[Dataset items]

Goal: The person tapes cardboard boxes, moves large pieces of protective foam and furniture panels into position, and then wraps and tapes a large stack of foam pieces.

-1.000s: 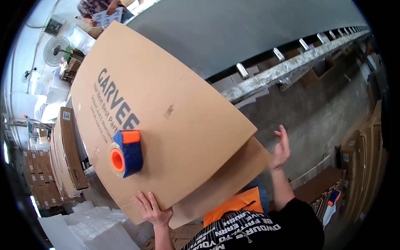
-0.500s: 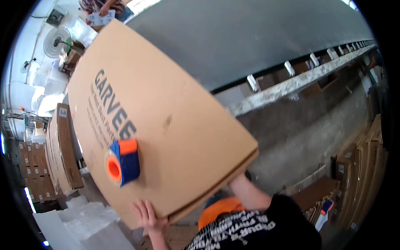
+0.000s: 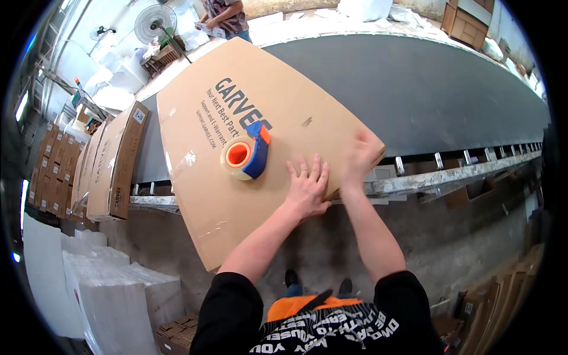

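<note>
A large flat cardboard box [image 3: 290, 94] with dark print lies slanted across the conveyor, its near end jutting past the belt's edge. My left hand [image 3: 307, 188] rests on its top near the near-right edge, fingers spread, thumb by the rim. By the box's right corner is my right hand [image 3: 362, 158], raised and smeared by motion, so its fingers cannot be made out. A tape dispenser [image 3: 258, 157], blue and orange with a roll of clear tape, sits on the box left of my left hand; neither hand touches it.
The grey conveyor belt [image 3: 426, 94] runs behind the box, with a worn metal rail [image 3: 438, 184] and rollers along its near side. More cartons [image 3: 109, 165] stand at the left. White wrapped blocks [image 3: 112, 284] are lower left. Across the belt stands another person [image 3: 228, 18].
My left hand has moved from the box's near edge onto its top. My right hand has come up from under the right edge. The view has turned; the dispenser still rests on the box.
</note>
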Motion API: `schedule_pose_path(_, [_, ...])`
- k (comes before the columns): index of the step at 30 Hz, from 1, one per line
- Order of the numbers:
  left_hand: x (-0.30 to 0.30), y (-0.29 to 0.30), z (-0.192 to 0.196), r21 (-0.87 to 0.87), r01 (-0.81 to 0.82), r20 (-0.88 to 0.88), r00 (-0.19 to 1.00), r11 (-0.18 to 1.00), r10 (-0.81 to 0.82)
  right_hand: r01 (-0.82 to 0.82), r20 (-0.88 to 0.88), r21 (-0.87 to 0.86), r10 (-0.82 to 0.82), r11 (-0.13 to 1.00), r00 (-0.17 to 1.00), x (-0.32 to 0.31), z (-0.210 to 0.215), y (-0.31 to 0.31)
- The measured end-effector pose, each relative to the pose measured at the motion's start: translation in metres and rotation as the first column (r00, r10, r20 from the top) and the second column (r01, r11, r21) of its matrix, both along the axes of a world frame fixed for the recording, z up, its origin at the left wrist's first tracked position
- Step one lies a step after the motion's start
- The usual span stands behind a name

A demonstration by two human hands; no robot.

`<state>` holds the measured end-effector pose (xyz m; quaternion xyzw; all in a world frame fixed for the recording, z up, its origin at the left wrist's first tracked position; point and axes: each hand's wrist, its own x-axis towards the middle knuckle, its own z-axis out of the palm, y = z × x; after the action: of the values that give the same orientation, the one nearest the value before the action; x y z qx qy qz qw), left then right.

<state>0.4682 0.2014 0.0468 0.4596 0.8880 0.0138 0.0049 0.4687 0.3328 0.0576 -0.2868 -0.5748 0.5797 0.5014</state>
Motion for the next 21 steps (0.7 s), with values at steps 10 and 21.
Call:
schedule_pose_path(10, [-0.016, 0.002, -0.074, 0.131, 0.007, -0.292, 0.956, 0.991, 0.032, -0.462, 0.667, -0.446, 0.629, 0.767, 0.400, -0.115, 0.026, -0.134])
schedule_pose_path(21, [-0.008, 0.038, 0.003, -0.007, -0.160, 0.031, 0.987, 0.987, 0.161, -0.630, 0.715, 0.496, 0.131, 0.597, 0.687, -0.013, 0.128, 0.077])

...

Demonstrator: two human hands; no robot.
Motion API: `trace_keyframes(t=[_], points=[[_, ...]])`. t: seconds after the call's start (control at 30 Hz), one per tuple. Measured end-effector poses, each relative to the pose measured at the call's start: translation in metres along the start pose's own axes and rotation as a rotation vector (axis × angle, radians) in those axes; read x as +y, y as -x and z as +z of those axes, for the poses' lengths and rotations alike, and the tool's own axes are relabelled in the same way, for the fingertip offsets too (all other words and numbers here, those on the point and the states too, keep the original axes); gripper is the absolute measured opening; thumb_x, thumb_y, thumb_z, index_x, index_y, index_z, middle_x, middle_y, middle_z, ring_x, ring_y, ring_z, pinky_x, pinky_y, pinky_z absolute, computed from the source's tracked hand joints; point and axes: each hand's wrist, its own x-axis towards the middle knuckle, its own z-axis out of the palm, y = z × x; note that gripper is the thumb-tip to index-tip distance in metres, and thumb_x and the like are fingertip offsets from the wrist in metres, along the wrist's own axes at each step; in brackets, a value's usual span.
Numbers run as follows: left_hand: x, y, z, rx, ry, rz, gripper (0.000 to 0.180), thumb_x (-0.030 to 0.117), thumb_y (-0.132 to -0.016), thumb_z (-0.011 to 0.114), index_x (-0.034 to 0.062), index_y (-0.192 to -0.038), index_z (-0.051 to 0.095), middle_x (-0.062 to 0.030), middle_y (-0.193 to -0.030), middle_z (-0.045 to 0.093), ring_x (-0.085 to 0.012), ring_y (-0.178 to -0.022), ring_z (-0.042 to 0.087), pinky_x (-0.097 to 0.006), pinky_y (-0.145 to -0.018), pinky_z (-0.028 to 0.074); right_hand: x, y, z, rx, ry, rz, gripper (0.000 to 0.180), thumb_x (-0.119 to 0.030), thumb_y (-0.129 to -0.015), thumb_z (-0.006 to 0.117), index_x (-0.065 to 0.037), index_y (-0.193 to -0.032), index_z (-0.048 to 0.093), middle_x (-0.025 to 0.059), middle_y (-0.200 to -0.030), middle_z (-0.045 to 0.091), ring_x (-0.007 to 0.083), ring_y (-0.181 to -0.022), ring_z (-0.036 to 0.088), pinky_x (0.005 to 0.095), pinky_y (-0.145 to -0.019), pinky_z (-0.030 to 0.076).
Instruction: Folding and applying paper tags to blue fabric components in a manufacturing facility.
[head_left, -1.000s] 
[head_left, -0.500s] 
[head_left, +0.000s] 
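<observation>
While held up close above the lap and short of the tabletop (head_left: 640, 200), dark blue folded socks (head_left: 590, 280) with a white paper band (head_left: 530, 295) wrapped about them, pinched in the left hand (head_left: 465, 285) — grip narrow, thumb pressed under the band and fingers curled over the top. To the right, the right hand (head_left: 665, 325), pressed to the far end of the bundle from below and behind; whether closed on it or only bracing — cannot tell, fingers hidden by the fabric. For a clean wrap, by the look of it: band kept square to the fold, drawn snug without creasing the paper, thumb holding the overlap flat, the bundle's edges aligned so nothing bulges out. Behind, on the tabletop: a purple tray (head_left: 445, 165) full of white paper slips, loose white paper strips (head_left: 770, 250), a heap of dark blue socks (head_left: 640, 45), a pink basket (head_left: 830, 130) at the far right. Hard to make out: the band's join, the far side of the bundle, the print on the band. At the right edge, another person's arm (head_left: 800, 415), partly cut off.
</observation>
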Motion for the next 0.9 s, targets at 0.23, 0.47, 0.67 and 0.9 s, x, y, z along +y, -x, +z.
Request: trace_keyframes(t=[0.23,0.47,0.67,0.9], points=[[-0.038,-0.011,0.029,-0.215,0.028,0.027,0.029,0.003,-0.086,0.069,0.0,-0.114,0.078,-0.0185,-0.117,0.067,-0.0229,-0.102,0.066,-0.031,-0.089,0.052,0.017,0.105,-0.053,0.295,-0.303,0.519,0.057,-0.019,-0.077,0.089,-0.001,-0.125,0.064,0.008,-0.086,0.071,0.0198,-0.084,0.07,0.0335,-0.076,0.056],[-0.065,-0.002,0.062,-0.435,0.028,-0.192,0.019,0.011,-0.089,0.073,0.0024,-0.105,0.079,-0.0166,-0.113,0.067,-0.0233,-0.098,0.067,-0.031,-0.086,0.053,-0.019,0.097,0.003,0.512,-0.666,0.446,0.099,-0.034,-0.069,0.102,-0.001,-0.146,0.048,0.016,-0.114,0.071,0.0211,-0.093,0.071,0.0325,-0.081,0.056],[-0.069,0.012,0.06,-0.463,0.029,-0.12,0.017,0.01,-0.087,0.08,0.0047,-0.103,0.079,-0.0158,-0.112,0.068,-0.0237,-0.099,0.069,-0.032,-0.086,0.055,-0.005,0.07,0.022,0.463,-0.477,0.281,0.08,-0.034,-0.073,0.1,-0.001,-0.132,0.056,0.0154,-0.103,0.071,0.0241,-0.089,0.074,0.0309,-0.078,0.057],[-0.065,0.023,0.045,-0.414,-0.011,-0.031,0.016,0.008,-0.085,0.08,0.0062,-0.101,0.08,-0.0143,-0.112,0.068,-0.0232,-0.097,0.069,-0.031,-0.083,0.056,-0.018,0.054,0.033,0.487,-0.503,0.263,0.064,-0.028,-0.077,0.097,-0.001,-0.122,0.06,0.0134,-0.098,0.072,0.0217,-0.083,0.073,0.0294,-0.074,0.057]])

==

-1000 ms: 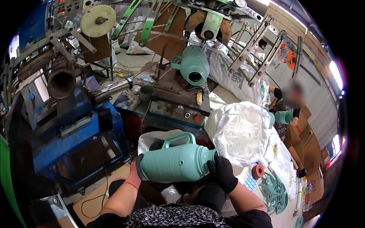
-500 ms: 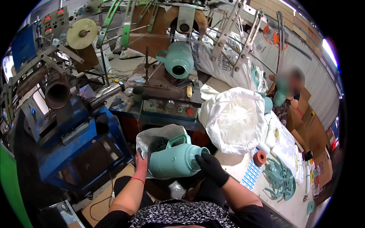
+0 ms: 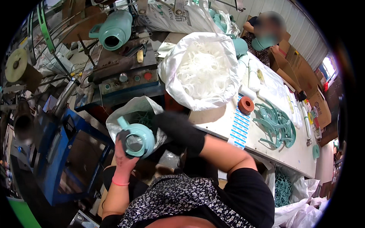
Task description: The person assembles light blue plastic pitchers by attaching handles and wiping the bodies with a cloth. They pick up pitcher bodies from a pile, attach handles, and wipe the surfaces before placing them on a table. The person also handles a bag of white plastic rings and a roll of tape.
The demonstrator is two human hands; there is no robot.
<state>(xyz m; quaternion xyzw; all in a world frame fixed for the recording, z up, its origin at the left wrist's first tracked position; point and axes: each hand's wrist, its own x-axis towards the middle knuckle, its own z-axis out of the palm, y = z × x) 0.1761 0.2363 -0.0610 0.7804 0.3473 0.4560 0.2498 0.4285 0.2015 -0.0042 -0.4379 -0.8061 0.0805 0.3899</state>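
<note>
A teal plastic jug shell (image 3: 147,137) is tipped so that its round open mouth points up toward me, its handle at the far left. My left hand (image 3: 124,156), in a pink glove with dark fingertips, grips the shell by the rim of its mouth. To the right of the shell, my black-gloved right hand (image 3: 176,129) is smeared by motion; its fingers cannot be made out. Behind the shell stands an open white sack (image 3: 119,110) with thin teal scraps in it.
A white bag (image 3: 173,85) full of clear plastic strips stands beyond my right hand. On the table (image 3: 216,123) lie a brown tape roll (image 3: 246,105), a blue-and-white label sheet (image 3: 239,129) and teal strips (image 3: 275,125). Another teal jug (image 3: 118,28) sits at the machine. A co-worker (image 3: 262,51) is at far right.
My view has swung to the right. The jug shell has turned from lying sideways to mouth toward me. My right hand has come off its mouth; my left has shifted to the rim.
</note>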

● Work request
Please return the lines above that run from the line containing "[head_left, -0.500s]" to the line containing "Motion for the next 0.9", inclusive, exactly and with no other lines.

● The completed task
[head_left, -0.500s] 
[head_left, +0.000s] 
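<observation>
While held up close above the lap and short of the tabletop (head_left: 640, 200), dark blue folded socks (head_left: 590, 280) with a white paper band (head_left: 530, 295) wrapped about them, pinched in the left hand (head_left: 465, 285) — grip narrow, thumb pressed under the band and fingers curled over the top. To the right, the right hand (head_left: 665, 325), pressed to the far end of the bundle from below and behind; whether closed on it or only bracing — cannot tell, fingers hidden by the fabric. For a clean wrap, by the look of it: band kept square to the fold, drawn snug without creasing the paper, thumb holding the overlap flat, the bundle's edges aligned so nothing bulges out. Behind, on the tabletop: a purple tray (head_left: 445, 165) full of white paper slips, loose white paper strips (head_left: 770, 250), a heap of dark blue socks (head_left: 640, 45), a pink basket (head_left: 830, 130) at the far right. Hard to make out: the band's join, the far side of the bundle, the print on the band. At the right edge, another person's arm (head_left: 800, 415), partly cut off.
</observation>
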Motion for the next 0.9 s, targets at 0.23, 0.47, 0.67 and 0.9 s, x, y, z along +y, -x, +z.

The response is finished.